**REQUIRED ACTION**
Please work out how many of the lines below include "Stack". Only the number should be given.

━━━━━ DATA FOR PROCESSING ━━━━━

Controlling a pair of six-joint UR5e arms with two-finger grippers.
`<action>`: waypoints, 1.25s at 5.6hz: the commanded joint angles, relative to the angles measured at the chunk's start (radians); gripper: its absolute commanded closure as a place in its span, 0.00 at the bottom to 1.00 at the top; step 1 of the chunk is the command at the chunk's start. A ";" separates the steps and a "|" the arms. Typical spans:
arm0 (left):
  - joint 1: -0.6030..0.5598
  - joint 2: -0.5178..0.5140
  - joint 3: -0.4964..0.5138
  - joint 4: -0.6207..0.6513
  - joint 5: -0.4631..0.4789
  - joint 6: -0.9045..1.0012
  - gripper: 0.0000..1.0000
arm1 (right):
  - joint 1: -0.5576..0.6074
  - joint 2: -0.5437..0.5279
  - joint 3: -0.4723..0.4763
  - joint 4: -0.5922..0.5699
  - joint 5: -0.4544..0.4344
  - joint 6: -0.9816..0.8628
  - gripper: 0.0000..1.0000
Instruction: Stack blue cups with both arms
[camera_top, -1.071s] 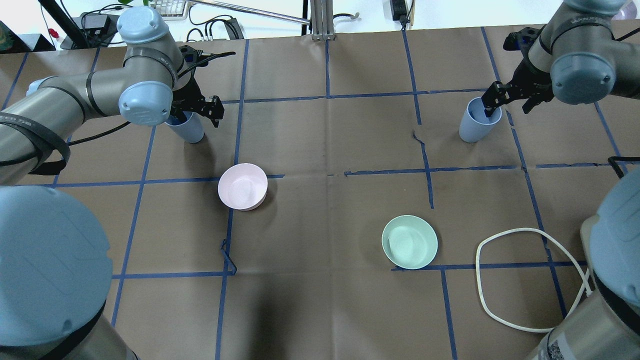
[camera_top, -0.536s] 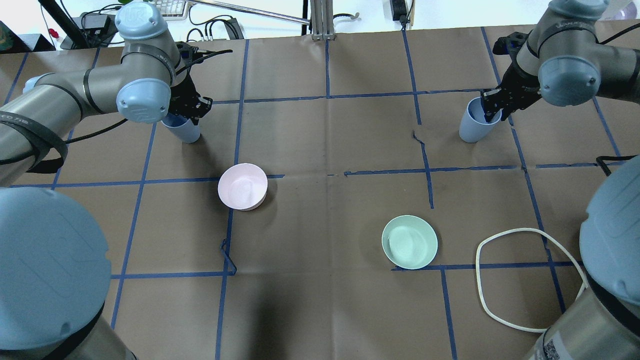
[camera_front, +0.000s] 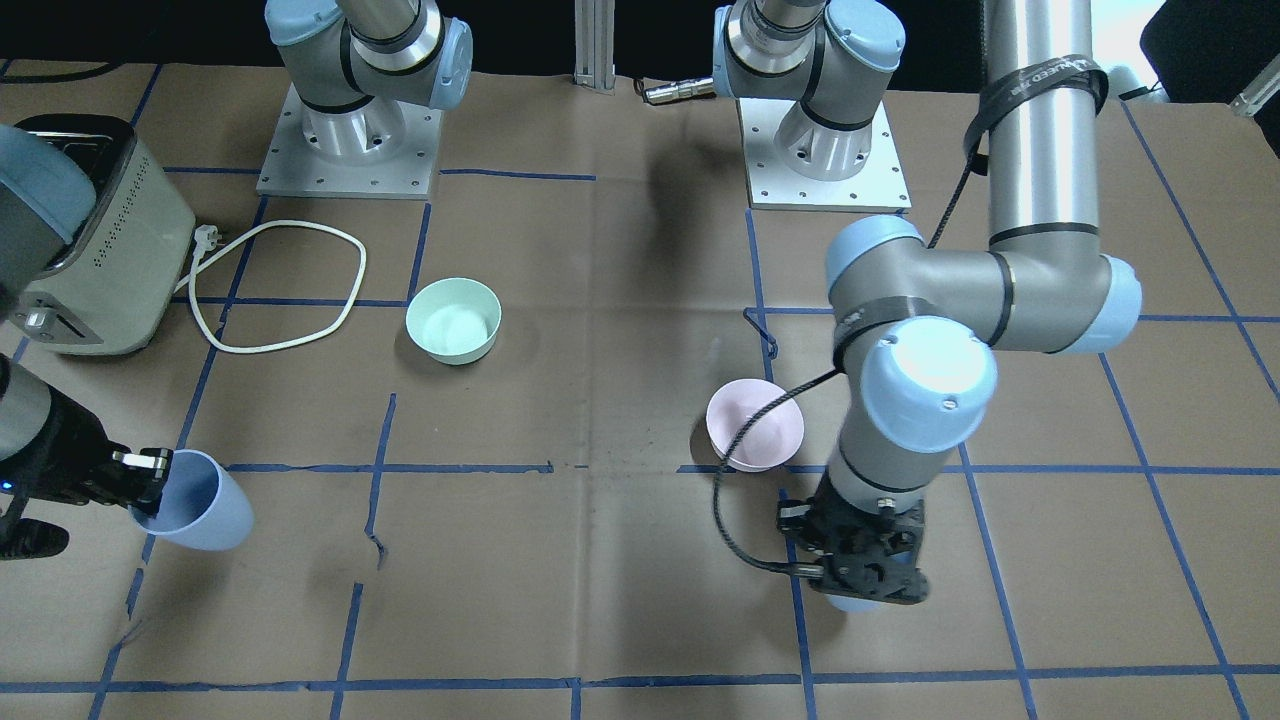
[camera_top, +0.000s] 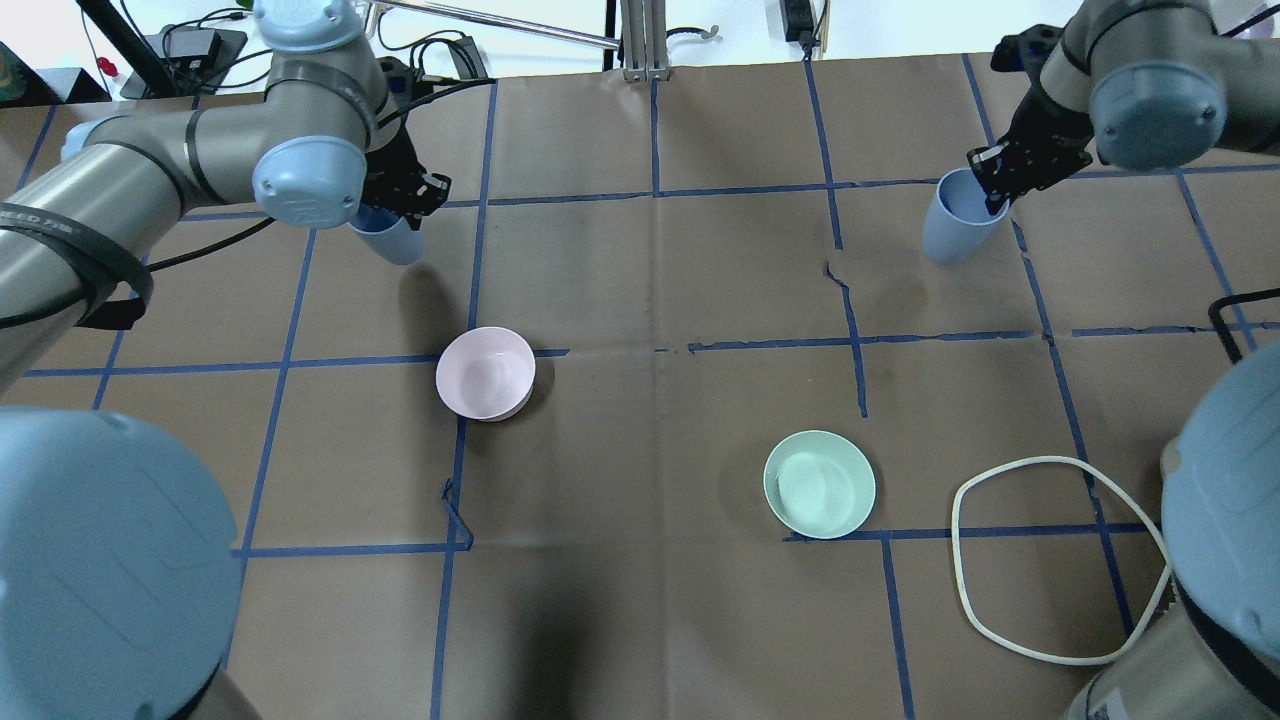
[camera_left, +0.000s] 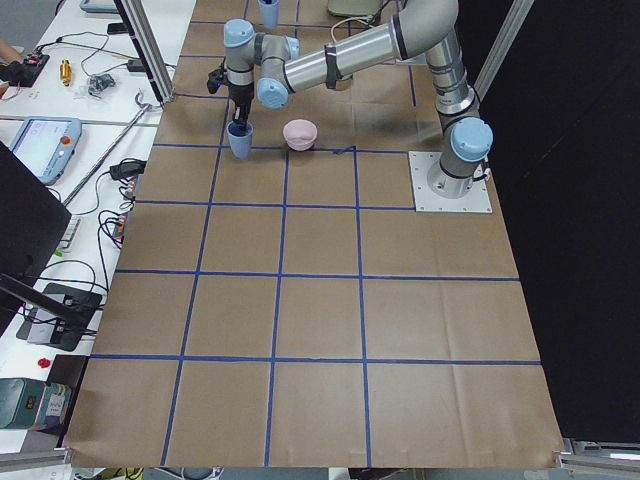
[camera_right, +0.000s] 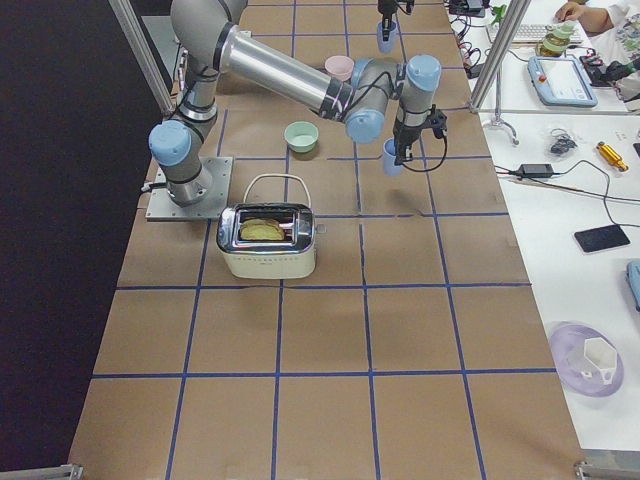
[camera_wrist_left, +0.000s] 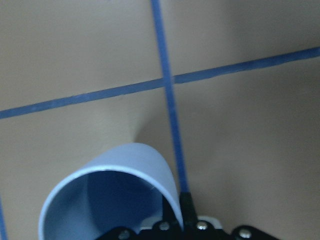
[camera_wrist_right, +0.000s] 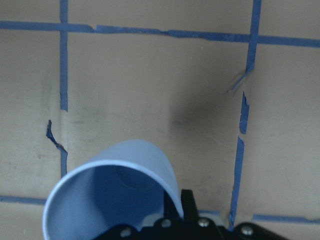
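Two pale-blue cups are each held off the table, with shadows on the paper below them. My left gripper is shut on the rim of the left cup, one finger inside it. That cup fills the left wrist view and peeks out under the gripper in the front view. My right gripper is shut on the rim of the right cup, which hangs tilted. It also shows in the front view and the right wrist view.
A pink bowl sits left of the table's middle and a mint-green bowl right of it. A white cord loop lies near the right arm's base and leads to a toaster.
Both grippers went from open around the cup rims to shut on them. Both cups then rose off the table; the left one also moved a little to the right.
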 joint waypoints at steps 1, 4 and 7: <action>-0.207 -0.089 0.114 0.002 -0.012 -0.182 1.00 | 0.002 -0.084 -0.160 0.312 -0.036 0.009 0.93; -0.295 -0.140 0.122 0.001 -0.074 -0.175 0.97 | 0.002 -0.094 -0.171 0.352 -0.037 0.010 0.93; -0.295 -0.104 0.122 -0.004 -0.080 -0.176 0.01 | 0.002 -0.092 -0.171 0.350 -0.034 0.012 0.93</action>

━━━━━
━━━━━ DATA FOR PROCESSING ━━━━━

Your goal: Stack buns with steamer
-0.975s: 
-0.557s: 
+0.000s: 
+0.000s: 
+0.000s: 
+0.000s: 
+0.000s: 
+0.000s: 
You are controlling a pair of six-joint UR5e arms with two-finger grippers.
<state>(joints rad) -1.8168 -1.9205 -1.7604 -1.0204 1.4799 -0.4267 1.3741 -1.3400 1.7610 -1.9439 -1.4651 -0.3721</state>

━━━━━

**SOLUTION FOR THIS EXERCISE**
2